Peace returned to the Street of the Families, with armed men of the fleet standing at either end of the street and on rooftops where they commanded a view of all that moved. The scars were visible now, hollow shells of buildings, pavement littered with rubble.

Kurt left Lhe t’Nethim sheltered in the hall of Elas, the Indras grim-faced and subdued to have set foot in a hostile house.

He found Kta standing out on the curb—Kta, like himself, was masked with soot and sweat and the dim red marks of burns from fire fighting.

“They have buried t’Nechis,” Kta said hollowly, without looking around. They had been so much together it was possible to feel the other’s presence without looking. He knew Kta’s face without seeing it, that it was tired and shadow-eyed and drawn with pain.

“Get off the street,” Kurt said. “You are a target.”

“T’Ranek is on the roof. I do not think there is danger. Fully half of Nephane is in our hands now, thank the gods.”

“You have done enough. Go over to Irain. Aimu will be anxious to see you.”

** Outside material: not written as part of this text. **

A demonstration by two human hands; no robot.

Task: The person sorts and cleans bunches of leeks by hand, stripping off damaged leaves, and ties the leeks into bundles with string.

“I do not wish to go to Irain,” Kta said wearily. “Bel will be there and I do not wish to see him.”

“You have to, sooner or later.”

“What do I tell him? What do I say to him when he asks me what will happen now?—Forgive me, brother, but I have made a compact with the lndras, and I swore once that was impossible; forgive me, brother, but I have surrendered your home to my foreign cousins;—I am sorry, my brother, but I have sold you into slavery for your own preservation.”